Given material
================
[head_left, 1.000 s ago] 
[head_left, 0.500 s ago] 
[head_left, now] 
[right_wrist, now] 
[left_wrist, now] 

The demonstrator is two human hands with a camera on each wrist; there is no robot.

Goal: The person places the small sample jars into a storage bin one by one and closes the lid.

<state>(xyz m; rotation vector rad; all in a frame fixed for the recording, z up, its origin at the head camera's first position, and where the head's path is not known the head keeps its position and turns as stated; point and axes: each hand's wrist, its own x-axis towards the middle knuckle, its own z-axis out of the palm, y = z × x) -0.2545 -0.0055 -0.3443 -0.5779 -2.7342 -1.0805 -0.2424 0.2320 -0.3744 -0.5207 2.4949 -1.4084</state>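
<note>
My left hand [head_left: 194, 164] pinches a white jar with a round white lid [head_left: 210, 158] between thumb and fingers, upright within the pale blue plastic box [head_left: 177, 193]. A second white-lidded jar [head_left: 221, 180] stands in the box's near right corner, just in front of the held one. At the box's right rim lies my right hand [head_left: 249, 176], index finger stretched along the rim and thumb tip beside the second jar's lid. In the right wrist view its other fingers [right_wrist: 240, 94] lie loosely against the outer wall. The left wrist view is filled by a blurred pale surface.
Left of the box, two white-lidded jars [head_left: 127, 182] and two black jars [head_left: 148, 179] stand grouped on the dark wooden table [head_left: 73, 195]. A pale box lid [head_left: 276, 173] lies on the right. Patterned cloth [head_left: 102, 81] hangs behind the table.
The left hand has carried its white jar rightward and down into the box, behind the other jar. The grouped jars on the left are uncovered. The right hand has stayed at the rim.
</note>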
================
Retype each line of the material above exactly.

Solution to this task
[head_left, 1.000 s ago] 
[head_left, 0.500 s ago] 
[head_left, now] 
[right_wrist, now] 
[left_wrist, now] 

The demonstrator is two human hands with a camera on each wrist; there is no robot.

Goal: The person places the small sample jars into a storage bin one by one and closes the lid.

<state>(xyz m; rotation vector rad; all in a frame fixed for the recording, z up, its origin at the head camera's first position, and where the head's path is not known the head keeps its position and turns as stated; point and axes: each hand's wrist, its own x-axis towards the middle knuckle, its own z-axis out of the palm, y = z × x) -0.2545 -0.0055 -0.3443 -0.5779 -2.7342 -1.0805 -0.2424 0.2320 -0.3744 -0.5207 2.4949 -1.4084</state>
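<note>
My left hand [head_left: 194, 164] pinches a white jar with a round white lid [head_left: 210, 158] between thumb and fingers, upright within the pale blue plastic box [head_left: 177, 193]. A second white-lidded jar [head_left: 221, 180] stands in the box's near right corner, just in front of the held one. At the box's right rim lies my right hand [head_left: 249, 176], index finger stretched along the rim and thumb tip beside the second jar's lid. In the right wrist view its other fingers [right_wrist: 240, 94] lie loosely against the outer wall. The left wrist view is filled by a blurred pale surface.
Left of the box, two white-lidded jars [head_left: 127, 182] and two black jars [head_left: 148, 179] stand grouped on the dark wooden table [head_left: 73, 195]. A pale box lid [head_left: 276, 173] lies on the right. Patterned cloth [head_left: 102, 81] hangs behind the table.
The left hand has carried its white jar rightward and down into the box, behind the other jar. The grouped jars on the left are uncovered. The right hand has stayed at the rim.
</note>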

That concludes the response.